§ DIRECTIONS: Nothing should be left out: repeat all the data exactly.
------ GIVEN DATA
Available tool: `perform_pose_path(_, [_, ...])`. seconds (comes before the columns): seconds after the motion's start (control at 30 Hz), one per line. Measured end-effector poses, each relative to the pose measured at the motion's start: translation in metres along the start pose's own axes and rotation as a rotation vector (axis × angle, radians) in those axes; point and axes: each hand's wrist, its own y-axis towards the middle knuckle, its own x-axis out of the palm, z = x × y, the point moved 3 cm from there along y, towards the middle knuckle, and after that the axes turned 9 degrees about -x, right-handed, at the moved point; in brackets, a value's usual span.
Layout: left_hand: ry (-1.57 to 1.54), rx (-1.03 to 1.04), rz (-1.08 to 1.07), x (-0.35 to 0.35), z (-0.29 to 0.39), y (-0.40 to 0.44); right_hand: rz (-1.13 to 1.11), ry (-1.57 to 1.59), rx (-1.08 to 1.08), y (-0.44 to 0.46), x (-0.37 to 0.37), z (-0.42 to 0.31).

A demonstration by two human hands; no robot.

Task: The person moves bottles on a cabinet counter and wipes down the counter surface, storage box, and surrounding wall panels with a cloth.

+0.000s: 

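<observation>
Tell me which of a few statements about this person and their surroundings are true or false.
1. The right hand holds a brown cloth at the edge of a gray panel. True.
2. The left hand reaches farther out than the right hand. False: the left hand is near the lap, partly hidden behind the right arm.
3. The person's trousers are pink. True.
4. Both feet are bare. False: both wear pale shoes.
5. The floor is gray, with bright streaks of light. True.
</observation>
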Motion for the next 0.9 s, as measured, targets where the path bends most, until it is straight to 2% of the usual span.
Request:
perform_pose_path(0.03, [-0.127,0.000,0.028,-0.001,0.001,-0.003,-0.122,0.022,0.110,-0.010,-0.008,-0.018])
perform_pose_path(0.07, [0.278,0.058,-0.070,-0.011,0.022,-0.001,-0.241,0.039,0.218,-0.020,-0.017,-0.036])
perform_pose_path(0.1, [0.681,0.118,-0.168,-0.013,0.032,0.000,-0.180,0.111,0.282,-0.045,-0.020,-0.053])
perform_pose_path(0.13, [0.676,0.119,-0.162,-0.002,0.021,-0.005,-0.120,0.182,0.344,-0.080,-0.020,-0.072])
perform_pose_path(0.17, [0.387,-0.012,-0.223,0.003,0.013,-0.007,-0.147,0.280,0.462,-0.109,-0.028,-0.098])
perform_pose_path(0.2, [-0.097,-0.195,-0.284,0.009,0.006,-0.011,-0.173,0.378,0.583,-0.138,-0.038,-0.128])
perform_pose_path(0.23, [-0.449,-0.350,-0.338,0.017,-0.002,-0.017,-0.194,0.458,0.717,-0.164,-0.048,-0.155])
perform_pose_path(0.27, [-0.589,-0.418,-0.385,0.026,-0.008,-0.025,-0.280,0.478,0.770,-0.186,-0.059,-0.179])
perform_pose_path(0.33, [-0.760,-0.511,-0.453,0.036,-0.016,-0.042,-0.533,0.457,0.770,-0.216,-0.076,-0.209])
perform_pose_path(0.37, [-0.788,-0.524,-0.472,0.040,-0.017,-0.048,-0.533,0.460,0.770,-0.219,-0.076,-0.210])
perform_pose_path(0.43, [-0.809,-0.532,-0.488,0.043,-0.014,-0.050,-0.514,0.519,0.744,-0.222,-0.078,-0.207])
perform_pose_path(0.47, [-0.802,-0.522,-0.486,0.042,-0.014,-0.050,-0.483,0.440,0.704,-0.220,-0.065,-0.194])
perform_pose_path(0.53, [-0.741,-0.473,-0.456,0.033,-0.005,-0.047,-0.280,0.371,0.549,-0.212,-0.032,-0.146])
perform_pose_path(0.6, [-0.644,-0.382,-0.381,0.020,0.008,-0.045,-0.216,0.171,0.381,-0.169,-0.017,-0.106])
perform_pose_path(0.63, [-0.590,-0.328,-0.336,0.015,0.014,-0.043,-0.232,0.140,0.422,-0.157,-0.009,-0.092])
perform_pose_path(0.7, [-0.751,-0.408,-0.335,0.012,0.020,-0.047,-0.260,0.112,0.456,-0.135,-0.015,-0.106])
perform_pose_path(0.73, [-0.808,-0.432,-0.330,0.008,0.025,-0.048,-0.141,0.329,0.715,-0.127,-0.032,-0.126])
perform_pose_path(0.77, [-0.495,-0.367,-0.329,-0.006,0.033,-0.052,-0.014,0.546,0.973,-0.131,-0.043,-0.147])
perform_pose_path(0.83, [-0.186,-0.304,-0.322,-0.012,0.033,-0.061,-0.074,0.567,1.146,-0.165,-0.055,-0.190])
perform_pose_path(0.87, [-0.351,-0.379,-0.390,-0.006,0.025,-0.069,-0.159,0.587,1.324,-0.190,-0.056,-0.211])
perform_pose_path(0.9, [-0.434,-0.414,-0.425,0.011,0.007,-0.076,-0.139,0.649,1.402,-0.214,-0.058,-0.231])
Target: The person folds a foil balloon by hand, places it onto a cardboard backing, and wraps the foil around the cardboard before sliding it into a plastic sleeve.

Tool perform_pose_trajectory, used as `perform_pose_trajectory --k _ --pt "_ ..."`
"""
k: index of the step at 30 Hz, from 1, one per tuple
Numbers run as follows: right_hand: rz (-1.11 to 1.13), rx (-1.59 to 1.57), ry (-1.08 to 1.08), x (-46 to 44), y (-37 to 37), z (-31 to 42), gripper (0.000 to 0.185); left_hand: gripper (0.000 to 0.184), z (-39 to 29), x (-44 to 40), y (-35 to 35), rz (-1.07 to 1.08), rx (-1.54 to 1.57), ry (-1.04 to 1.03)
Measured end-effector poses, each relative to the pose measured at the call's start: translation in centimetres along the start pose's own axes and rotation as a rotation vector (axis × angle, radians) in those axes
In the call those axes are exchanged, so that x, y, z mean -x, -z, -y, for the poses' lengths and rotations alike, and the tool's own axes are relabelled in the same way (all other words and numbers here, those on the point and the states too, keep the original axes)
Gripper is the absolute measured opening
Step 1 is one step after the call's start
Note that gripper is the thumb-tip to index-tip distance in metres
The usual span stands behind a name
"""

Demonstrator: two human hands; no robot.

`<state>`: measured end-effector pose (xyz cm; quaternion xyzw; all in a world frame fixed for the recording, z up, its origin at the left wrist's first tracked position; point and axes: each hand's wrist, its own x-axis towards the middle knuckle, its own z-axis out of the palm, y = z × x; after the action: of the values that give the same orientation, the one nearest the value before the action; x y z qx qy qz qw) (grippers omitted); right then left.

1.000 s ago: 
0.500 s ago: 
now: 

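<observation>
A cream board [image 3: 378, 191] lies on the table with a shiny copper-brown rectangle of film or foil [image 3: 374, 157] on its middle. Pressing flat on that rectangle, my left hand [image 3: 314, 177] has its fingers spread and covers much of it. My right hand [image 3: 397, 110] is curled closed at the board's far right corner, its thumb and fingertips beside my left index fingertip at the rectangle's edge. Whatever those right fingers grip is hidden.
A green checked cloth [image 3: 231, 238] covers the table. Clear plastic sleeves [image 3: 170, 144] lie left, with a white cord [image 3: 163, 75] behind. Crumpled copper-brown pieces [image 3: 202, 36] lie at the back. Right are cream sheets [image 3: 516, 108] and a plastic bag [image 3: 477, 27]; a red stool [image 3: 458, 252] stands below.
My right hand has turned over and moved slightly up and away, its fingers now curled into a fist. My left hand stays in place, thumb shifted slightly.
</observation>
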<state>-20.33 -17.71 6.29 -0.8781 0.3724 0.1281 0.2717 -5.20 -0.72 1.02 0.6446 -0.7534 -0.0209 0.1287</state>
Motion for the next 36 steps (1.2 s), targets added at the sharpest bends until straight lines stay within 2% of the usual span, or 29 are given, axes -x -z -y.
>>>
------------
§ YOUR RESPONSE:
Available tool: `perform_pose_path(_, [_, ...])`. seconds (comes before the columns): seconds after the motion's start (control at 30 Hz), one per line. Measured end-effector poses, each relative to the pose measured at the motion's start: translation in metres along the start pose's own axes and rotation as a rotation vector (axis × angle, radians) in those axes; point and axes: each hand's wrist, its own y-axis towards the middle knuckle, its own x-axis out of the palm, z = x × y, the point moved 3 cm from there along y, towards the middle knuckle, and after that the axes turned 9 degrees about -x, right-handed, at the moved point; in brackets, a value's usual span.
Layout: left_hand: ry (-1.57 to 1.54), rx (-1.03 to 1.04), rz (-1.08 to 1.07), x (-0.35 to 0.35), z (-0.29 to 0.39), y (-0.40 to 0.44); right_hand: rz (-1.13 to 1.11), ry (-1.57 to 1.59), rx (-1.08 to 1.08), y (-0.44 to 0.46), x (-0.37 to 0.37), z (-0.42 to 0.31).

A demonstration by two human hands; no robot.

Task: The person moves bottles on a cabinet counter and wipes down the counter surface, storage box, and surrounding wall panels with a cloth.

+0.000s: 

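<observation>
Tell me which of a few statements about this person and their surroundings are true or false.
1. The right hand holds a brown cloth at the edge of a gray panel. True.
2. The left hand reaches farther out than the right hand. False: the left hand is near the lap, partly hidden behind the right arm.
3. The person's trousers are pink. True.
4. Both feet are bare. False: both wear pale shoes.
5. The floor is gray, with bright streaks of light. True.
</observation>
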Motion for the next 0.9 s, as measured, targets where the path bends most, until it is straight to 2% of the usual span.
Request:
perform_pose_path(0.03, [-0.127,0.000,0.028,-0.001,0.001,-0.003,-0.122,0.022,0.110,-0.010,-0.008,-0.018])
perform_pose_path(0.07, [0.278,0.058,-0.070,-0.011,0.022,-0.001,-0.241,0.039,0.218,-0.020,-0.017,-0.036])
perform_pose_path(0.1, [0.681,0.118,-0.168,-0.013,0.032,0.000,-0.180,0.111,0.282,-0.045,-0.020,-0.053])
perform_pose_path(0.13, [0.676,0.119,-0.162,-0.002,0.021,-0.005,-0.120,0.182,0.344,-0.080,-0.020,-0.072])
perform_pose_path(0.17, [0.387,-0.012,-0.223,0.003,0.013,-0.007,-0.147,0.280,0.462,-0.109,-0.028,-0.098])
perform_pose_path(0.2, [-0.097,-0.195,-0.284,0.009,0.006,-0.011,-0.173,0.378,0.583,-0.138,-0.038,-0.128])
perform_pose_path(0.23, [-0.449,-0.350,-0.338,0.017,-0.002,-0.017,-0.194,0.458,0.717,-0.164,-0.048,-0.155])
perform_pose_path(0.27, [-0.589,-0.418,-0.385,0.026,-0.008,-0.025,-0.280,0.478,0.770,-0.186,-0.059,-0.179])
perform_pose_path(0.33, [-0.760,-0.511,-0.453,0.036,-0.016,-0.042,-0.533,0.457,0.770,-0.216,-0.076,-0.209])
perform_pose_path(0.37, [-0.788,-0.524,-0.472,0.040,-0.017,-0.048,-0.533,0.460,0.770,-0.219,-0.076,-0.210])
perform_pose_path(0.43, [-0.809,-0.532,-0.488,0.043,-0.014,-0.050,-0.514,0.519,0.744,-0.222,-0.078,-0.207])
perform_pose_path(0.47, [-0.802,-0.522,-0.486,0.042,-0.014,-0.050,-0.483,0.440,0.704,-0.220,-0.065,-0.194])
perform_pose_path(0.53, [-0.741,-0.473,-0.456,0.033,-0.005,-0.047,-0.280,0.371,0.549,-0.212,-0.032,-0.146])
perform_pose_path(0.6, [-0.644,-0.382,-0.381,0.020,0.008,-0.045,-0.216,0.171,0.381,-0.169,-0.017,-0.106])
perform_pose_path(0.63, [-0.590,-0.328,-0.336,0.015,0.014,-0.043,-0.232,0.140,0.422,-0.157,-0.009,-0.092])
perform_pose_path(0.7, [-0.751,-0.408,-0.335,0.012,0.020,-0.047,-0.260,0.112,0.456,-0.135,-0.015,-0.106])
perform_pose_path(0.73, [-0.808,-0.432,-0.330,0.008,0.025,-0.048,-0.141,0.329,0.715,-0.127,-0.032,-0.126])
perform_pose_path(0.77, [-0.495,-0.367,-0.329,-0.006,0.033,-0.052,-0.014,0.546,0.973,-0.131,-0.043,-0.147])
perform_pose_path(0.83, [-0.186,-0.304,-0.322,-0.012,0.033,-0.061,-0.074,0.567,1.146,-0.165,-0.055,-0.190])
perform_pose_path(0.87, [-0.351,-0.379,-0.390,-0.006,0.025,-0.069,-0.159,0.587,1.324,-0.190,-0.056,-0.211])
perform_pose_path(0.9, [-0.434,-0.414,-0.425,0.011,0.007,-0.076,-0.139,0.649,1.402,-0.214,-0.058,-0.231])
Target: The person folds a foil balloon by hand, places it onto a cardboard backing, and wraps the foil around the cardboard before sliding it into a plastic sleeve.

Tool perform_pose_trajectory, used as `perform_pose_trajectory --k _ --pt "_ ..."`
"""
k: index of the step at 30 Hz, from 1, one per tuple
Numbers run as follows: right_hand: rz (-1.11 to 1.13), rx (-1.59 to 1.57), ry (-1.08 to 1.08), x (-46 to 44), y (-37 to 37), z (-31 to 42), gripper (0.000 to 0.185); left_hand: gripper (0.000 to 0.184), z (-39 to 29), x (-44 to 40), y (-35 to 35), rz (-1.07 to 1.08), rx (-1.54 to 1.57), ry (-1.04 to 1.03)
Measured end-effector poses, each relative to the pose measured at the call's start: translation in centimetres along the start pose's own axes and rotation as a rotation vector (axis × angle, radians) in those axes
In the call those axes are exchanged, so that x, y, z mean -x, -z, -y, for the poses' lengths and rotations alike, and the tool's own axes are relabelled in the same way (all other words and numbers here, those on the point and the states too, keep the original axes)
Gripper is the absolute measured opening
Step 1 is one step after the call's start
Note that gripper is the thumb-tip to index-tip distance in metres
The usual span stands behind a name
"""

Demonstrator: two human hands; no robot.

`<state>`: measured end-effector pose (xyz cm; quaternion xyzw; all in a world frame fixed for the recording, z up, its origin at the left wrist's first tracked position; point and axes: each hand's wrist, its own x-axis towards the middle knuckle, its own z-axis out of the palm, y = z × x; after the action: of the values that give the same orientation, the one nearest the value before the action; x y z qx qy qz qw) (grippers omitted); right then left.

1.000 s ago: 
0.500 s ago: 
now: 

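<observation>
A cream board [image 3: 378, 191] lies on the table with a shiny copper-brown rectangle of film or foil [image 3: 374, 157] on its middle. Pressing flat on that rectangle, my left hand [image 3: 314, 177] has its fingers spread and covers much of it. My right hand [image 3: 397, 110] is curled closed at the board's far right corner, its thumb and fingertips beside my left index fingertip at the rectangle's edge. Whatever those right fingers grip is hidden.
A green checked cloth [image 3: 231, 238] covers the table. Clear plastic sleeves [image 3: 170, 144] lie left, with a white cord [image 3: 163, 75] behind. Crumpled copper-brown pieces [image 3: 202, 36] lie at the back. Right are cream sheets [image 3: 516, 108] and a plastic bag [image 3: 477, 27]; a red stool [image 3: 458, 252] stands below.
My right hand has turned over and moved slightly up and away, its fingers now curled into a fist. My left hand stays in place, thumb shifted slightly.
</observation>
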<state>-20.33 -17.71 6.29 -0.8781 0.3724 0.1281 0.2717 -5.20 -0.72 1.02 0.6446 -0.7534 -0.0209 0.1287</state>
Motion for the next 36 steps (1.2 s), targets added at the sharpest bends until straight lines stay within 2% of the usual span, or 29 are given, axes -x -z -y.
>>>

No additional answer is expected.